Multinucleated giant cells within the in vivo implantation bed of a collagen-based biomaterial determine its degradation pattern

  • Objectives: The aim of the present study was to characterize the cellular reaction to a xenogeneic resorbable collagen membrane of porcine origin using a subcutaneous implantation model in Wistar rats over 30 days. Materials and methods: Ex vivo, liquid platelet-rich fibrin (PRF), a leukocyte and platelet-rich cell suspension, was used to evaluate the blood cell membrane interaction. The material was implanted subcutaneously in rats. Sham-operated rats without biomaterial displayed physiological wound healing (control group).

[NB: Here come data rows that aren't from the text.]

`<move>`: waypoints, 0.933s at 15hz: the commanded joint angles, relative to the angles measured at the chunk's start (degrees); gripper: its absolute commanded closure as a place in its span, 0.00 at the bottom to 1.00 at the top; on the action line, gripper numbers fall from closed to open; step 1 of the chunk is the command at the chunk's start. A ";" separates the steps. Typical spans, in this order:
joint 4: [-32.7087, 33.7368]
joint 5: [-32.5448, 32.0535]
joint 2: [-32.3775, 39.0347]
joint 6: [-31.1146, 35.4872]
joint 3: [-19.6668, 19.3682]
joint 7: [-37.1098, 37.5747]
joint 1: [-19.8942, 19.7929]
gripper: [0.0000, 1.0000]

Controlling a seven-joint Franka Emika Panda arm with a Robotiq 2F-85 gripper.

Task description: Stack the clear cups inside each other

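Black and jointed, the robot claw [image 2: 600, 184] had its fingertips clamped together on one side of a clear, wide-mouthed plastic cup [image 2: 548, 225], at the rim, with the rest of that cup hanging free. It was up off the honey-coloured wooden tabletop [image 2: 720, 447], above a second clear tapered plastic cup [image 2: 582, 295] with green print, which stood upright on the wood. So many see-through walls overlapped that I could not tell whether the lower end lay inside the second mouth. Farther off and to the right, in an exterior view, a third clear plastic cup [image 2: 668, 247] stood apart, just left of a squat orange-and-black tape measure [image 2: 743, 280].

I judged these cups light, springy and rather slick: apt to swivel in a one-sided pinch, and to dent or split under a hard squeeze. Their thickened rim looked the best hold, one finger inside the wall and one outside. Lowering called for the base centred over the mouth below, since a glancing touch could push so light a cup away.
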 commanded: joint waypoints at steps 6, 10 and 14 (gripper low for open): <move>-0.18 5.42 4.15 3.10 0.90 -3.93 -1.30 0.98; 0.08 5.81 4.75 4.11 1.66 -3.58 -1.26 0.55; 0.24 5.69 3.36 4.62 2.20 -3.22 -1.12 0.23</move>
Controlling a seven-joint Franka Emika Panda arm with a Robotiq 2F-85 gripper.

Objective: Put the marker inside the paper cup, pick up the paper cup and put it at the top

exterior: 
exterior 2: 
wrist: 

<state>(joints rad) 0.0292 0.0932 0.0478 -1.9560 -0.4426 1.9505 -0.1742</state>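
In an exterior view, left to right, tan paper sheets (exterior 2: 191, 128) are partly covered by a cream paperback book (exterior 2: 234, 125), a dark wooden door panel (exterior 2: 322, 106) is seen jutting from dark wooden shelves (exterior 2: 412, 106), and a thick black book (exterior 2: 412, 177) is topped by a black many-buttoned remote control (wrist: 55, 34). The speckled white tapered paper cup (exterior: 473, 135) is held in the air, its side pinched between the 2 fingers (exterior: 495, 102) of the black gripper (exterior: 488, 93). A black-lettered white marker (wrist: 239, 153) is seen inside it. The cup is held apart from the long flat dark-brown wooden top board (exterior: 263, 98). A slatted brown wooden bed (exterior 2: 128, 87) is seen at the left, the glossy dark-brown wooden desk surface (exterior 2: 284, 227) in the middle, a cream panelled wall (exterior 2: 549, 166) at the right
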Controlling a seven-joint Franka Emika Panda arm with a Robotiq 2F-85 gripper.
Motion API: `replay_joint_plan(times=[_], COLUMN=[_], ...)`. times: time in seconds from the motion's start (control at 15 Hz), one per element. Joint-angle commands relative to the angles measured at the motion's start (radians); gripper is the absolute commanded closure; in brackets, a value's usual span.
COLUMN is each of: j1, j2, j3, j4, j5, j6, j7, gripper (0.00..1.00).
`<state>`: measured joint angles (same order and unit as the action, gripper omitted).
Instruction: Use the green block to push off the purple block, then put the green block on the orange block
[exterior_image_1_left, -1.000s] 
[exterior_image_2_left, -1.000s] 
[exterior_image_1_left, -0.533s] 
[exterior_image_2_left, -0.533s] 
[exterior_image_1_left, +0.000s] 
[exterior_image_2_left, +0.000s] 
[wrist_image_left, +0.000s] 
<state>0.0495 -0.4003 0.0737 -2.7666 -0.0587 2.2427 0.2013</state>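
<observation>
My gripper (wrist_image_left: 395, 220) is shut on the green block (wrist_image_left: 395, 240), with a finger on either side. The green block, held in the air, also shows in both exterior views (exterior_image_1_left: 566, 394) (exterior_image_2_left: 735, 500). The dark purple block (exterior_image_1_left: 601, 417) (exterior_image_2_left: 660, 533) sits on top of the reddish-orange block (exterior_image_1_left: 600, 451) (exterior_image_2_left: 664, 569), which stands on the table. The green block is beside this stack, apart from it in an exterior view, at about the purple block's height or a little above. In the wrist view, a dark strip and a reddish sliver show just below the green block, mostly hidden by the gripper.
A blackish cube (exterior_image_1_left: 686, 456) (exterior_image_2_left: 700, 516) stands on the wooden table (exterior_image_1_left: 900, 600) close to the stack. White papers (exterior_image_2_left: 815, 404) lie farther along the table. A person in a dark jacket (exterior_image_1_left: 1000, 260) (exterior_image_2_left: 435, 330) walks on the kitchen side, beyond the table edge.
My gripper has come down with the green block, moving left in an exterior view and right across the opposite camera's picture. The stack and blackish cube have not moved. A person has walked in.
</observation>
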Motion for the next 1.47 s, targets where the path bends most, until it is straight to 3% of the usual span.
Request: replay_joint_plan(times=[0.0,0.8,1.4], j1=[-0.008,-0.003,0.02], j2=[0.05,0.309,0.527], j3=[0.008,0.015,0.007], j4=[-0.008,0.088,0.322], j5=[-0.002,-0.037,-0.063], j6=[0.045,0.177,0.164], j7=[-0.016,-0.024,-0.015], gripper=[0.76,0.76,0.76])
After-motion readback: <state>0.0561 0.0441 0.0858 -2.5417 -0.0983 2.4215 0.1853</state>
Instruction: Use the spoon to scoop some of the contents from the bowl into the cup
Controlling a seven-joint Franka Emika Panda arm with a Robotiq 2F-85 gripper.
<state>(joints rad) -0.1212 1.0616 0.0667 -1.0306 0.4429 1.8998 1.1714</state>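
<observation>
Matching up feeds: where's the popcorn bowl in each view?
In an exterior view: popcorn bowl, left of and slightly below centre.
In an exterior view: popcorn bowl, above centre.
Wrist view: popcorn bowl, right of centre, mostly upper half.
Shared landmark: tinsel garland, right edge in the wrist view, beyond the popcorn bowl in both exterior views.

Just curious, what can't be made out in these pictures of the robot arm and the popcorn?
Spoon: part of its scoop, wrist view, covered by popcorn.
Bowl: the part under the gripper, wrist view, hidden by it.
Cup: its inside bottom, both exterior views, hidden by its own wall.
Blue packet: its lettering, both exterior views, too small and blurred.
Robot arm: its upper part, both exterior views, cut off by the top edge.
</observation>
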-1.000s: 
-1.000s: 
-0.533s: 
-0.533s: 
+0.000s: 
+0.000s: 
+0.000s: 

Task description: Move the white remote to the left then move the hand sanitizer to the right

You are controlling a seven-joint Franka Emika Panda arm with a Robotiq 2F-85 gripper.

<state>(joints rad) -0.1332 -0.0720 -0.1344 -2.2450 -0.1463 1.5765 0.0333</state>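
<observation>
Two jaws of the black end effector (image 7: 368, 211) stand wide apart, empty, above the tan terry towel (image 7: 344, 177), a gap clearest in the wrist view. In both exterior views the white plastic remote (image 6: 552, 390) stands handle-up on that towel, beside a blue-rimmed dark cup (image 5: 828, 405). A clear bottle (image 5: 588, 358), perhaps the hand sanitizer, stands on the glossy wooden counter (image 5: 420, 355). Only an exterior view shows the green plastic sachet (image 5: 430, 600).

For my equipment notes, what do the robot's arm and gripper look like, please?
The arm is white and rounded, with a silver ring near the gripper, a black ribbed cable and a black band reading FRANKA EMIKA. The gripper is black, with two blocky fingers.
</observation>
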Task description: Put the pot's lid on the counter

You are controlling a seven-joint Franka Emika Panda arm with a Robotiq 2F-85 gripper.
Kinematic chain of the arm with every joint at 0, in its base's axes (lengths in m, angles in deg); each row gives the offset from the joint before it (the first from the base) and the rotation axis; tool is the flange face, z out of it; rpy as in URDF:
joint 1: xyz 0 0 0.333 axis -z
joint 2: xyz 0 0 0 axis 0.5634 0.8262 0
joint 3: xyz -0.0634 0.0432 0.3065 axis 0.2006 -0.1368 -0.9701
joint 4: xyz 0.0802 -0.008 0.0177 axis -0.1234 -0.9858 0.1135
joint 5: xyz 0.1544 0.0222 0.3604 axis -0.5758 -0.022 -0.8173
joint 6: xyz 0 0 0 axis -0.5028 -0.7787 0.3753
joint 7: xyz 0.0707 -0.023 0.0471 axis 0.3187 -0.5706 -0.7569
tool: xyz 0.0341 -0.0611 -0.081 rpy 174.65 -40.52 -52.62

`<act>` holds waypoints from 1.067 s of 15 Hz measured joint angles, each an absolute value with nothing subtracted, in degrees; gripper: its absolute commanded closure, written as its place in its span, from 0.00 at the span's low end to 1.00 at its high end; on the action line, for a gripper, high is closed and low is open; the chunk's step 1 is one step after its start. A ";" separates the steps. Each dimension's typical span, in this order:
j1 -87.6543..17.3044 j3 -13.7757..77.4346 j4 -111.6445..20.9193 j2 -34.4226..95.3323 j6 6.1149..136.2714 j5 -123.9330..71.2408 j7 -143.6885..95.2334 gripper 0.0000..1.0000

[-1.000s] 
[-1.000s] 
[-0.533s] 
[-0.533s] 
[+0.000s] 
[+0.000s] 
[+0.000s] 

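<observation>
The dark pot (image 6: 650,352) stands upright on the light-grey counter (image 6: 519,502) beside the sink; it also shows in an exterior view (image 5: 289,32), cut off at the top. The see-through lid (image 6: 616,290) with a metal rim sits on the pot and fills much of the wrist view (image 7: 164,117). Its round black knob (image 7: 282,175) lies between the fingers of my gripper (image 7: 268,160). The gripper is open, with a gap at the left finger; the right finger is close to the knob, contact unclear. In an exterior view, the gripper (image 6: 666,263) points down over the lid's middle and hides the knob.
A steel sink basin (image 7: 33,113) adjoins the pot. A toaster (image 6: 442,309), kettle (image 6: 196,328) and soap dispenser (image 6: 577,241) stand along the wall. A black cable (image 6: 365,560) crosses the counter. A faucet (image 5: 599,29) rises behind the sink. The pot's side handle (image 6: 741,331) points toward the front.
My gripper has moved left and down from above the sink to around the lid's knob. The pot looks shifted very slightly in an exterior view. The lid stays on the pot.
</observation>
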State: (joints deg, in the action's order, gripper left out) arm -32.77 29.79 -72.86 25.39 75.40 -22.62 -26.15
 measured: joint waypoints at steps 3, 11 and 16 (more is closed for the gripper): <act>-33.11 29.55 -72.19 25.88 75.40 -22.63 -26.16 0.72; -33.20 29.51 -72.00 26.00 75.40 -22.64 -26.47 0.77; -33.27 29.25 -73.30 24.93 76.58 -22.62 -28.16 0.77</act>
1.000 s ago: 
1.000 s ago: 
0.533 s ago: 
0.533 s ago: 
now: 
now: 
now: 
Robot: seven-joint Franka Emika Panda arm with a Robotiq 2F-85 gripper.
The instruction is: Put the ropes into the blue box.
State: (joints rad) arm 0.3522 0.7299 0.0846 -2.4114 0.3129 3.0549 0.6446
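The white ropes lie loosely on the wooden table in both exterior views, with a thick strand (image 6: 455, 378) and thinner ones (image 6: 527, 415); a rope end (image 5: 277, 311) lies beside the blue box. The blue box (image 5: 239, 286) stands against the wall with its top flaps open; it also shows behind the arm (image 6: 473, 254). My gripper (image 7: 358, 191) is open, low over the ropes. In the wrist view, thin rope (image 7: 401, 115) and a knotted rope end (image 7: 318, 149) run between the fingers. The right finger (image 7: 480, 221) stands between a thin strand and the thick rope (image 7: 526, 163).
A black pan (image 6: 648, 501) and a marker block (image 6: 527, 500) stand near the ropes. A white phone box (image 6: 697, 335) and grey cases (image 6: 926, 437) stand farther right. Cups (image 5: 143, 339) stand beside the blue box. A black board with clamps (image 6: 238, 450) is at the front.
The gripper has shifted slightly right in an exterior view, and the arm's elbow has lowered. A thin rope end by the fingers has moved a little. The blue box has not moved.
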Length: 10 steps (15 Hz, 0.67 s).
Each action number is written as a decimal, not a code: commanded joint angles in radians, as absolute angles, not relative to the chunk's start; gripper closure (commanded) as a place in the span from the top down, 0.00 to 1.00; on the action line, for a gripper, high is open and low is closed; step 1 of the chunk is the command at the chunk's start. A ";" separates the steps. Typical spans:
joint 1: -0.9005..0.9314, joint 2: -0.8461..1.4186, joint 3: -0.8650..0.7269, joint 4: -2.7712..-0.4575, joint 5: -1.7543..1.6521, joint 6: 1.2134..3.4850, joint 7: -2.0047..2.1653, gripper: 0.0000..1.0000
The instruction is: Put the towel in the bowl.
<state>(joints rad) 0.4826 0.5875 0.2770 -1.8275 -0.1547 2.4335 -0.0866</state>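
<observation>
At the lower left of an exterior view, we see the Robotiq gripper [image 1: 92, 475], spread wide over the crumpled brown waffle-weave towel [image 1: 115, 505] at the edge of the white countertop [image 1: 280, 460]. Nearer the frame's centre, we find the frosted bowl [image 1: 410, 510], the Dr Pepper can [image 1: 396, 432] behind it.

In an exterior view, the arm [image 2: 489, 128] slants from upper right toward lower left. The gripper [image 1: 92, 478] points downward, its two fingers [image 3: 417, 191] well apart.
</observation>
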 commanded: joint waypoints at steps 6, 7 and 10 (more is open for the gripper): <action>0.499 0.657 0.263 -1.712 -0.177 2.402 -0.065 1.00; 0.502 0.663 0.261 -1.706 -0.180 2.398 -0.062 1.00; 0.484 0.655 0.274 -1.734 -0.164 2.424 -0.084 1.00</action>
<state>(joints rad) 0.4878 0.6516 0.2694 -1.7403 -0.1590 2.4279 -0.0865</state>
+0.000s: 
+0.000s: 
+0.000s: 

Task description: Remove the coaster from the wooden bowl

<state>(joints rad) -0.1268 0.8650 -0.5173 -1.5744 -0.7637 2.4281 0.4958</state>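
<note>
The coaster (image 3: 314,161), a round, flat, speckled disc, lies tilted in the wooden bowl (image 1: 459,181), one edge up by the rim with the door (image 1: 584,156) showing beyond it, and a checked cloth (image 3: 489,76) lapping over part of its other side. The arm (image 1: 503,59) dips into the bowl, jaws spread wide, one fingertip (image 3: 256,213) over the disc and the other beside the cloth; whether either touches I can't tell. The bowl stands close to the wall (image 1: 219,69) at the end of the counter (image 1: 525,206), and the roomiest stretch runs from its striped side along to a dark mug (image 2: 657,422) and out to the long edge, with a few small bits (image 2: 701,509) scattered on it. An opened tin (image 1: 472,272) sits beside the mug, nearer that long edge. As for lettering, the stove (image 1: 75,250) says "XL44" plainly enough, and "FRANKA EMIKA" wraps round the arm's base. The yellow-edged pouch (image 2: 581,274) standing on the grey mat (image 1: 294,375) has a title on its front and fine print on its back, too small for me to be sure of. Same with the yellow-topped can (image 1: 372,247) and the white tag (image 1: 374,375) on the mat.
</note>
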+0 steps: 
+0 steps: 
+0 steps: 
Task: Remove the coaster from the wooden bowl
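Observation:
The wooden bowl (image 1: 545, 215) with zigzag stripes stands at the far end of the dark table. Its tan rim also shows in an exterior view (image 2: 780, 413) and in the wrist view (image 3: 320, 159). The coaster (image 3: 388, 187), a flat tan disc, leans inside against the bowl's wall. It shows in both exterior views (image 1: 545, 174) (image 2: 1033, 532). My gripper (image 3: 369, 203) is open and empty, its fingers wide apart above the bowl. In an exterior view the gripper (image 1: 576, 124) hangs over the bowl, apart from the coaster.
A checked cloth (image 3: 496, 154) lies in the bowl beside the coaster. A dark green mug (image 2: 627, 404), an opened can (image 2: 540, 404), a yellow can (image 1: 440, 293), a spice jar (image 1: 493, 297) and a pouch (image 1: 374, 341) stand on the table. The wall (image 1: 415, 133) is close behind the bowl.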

Histological, immunohistological, and histomorphometric analyses were focused on the inflammatory pattern, vascularization rate, and degradation pattern. Results: The membrane induced a large number of mononuclear cells over the observation period, including lymphocytes, macrophages, and fibroblasts. After 15 days, multinucleated giant cells (MNGCs) were observed on the biomaterial surface. Their number increased significantly, and they proceeded to the center of the biomaterial on day 30. These cells highly expressed CD-68, calcitonin receptor, and MMP-9, but not TRAP or integrin-ß3. Thus, the membrane lost its integrity and underwent disintegration as a consequence of the induction of MNGCs. The significant increase in MNGC number correlated with a high rate of vascularization, which was significantly higher than the control group. Physiological wound healing in the control group did not induce any MNGCs at any time point. Ex vivo blood cells from liquid-PRF did not penetrate the membrane. Conclusion: The present study suggests a potential role for MNGCs in biomaterial degradation and questions whether it is beneficial to accept them in clinically approved biomaterials or focus on biomaterials that induce only mononuclear cells. Thus, further studies are necessary to identify the function of biomaterial-induced MNGCs. Clinical relevance: Understanding the cellular reaction to biomaterials is essential to assess their suitability for specific clinical indications and outline the potential benefit of specific group of biomaterials in the respective clinical indications.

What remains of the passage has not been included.